I call this the Dionysian trap for young black
men. The important thing to note about the
subculture that ensnares them is that it is not
disconnected from the mainstream culture. To the
contrary, it has powerful support from some of
America's largest corporations. Hip-hop,
professional basketball and homeboy fashions are
as American as cherry pie. Young white Americans
are very much into these things, but selectively;
they know when it is time to turn off Fifty Cent and get out the SAT prep book.

For young black men, however, that culture is all
there is ­ or so they think. Sadly, their
complete engagement in this part of the American
cultural mainstream, which they created and which
feeds their pride and self-respect, is a major
factor in their disconnection from the socioeconomic mainstream.

Of course, such attitudes explain only a part of
the problem. In academia, we need a new,
multidisciplinary approach toward understanding
what makes young black men behave so
self-destructively. Collecting transcripts of
their views and rationalizations is a useful
first step, but won't help nearly as much as the
recent rash of scholars with tape-recorders seem
to think.
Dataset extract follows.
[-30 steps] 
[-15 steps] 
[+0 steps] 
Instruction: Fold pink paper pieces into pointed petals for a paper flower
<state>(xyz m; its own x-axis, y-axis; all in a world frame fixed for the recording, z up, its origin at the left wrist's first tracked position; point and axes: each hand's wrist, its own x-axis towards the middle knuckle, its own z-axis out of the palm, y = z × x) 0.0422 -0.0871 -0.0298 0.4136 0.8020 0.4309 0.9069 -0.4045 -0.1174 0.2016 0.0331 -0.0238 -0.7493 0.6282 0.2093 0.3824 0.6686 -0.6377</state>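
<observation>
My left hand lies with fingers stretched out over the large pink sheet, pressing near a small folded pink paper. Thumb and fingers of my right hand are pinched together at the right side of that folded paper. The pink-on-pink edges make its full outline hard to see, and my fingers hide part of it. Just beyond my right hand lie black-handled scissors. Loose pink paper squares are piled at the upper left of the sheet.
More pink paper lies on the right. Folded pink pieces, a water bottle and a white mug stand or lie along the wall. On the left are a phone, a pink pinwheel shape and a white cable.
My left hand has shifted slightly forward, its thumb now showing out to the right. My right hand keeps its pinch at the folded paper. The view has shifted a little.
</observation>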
Getting the facts straight is
important, but for decades we have been
overwhelmed with statistics on black youths, and
running more statistical regressions is beginning
to approach the point of diminishing returns to knowledge.

The tragedy unfolding in our inner cities is a
time-slice of a deep historical process that runs
far back through the cataracts and deluge of our
racist past. Most black Americans have by now,
miraculously, escaped its consequences. The
disconnected fifth languishing in the ghettos is
the remains. Too much is at stake for us to fail
to understand the plight of these young men. For them, and for the rest of us.

Orlando Patterson, a professor of sociology at
Harvard, is the author of "Rituals of Blood:
Consequences of Slavery in Two American Centuries."